Aim of the Present Study

By way of summary, the results of studies about the remembrance and evaluation of the emotional intensity of past musical experiences are as inconclusive as those from the nonmusic studies discussed above. From these lines of research, it is still hard to tell if retrospective overall affect is based on an integration of the whole experience, on just specific single moments, or on the average of such moments. In the present study, we attempted to answer this question while circumventing the limitations of past research we have addressed above. We took into account multiple parameters of the temporal profile of emotional intensity of musical experiences: beginning, peak, average of multiple peaks, number of multiple peaks, end, peak–end, multiple peaks–end, sum, average, and variation (see below for the calculation of these parameters). Since music listening is an experience that unfolds over time, we argue that listeners would process an evaluation of the emotional intensity by continuously updating their felt moment-to-moment affect. That is, we predict that listeners average their experiences over time and use the averaged value at the end of the experience as an overall evaluation. There may or may not be moments such as the peak or the end of the experience that are weighted more strongly in the process of averaging. As we cannot draw a more specific hypothesis about this process of weighting based on previous research, we treat this issue as an explorative question. Although it is plausible that the remembrance of only some specific moments that might carry important information about an experience (as do the peak[s] and the end) is a parsimonious heuristic, this is unlikely to be the whole story. Specifically, there is no reason to expect that any information during an experience would be systematically ignored. It is more reasonable to expect that a process of continuous updating occurs over the course of an experience, which would most easily be gathered by the average of the experience of all moments.

Methods

Participants

Participants (N = 54) were psychology students, 44 (81.5%) female, 10 (18.5%) male. They ranged in age from 18 to 35 years (M = 22.3 years, SD = 3.2). Nineteen (35%) were involved in some kind of musical activity (singer, choir, band, orchestra, etc.) and 35 (65%) were not. Music was an important part of life for all of them (Min = 4, Max = 9, M = 7.52, SD = 1.37, on a scale from 1—not important at all, to 9—very important) and they varied in self-rated musicality (Min = 1, Max = 9, M = 5.48, SD = 2.23, on a scale from 1—not musical at all, to 9—very musical).
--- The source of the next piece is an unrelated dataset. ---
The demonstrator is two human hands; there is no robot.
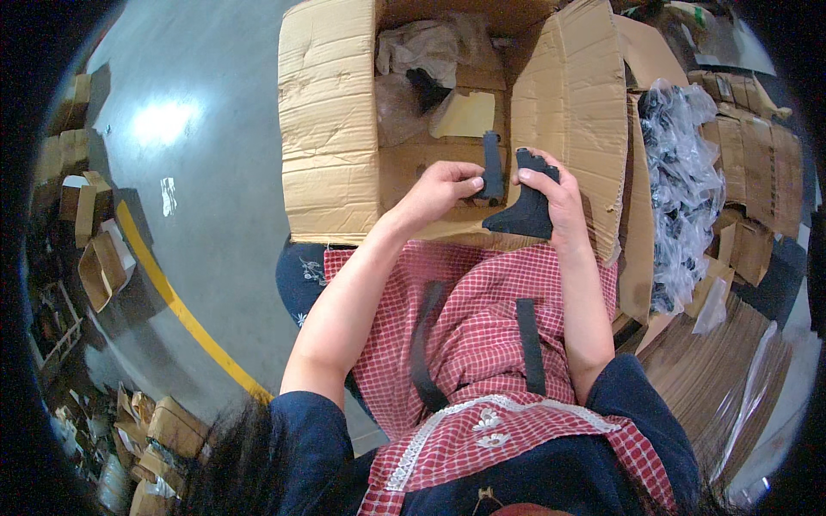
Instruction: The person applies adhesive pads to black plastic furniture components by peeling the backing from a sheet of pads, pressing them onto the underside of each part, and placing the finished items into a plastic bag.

The students received course credits for their participation.

Ethical Approval

The study was performed in accordance with relevant institutional and national guidelines and regulations (Chemnitz University of Technology, 2002; Deutsche Gesellschaft für Psychologie [German Psychological Society], 2005). Informed consent was obtained from all participants. Anonymity of participants and confidentiality of their data were ensured.

Stimuli

Participants listened to a selection of 11 complete songs of different durations and genres (pop, rock, instrumental rock, hip hop, electro, jazz, classical, emo, reggae, Latino). The songs were thought to be unknown to them. As individual musical experiences are very subjective, can clearly differ, and were not evident before the end of the study, the choice of songs was based on the authors' own and two other raters' subjective judgments. Each song had to fulfill the following criteria: During the song, elicited emotional intensity should not be constant but should reach peaks and troughs in order to maximize the variance within a song and thus between the different parameters of a song (e.g., beginning, peak, end, peak–end, average). Moreover, different songs were chosen to elicit different levels of emotional intensity; that is, some songs were intended to be generally more emotionally intense than others in order to maximize the variance between the songs. Songs, together with their performers and lengths, are listed in Table 1.

TABLE 1

Table 1. Songs used in the study.

Apparatus

The laboratory room was equipped with six tables, each with a comfortable chair, a computer with 17-in monitor, optical mouse, and Sennheiser HL 270 stereo headphones. Up to six participants at a time could be seated. They were separated from each other by wooden screens. Lights were dimmed. An “emoslide” java program, which was designed for the study, played the songs in random order and simultaneously measured the moment-to-moment ratings of subjectively experienced intensity of felt emotions. Participants had to move a digital slider with the mouse to continuously rate their experienced emotional intensity on a scale labeled with no emotion at all at the bottom and very intense emotion at the top. The length of the scale on the monitor was 105 mm. Participants' ratings were recorded with a sampling rate of 10 data points/s (10 Hz; see Nagel et al., 2007). Data readout ranged from 0 (no emotion at all) to 100 (very intense emotion) in 101 possible steps. Retrospective evaluation of overall emotional intensity was measured by participants' single global rating for each song with a pencil on the same scale printed on paper. Furthermore, for every song, participants had to indicate if they had ever listened to it before.

Procedure

When participants had been seated in front of the computers, they received instructions regarding the purpose of the study, the use of headphones, volume settings, the digital slider, and the questionnaires. Furthermore, participants learned from information given on the computer screen that the study was about the individual course of their experienced emotions. They should continuously observe the intensity of emotions they felt and indicate their ratings on the scale on the screen by moving the digital slider, which they were able to become familiar with before the first experimental song started. After participants started the session, the 11 songs were played in random order and moment-to-moment ratings of emotional intensity were recorded. After each song, there was a short break of 10 s, automatically followed by the next song.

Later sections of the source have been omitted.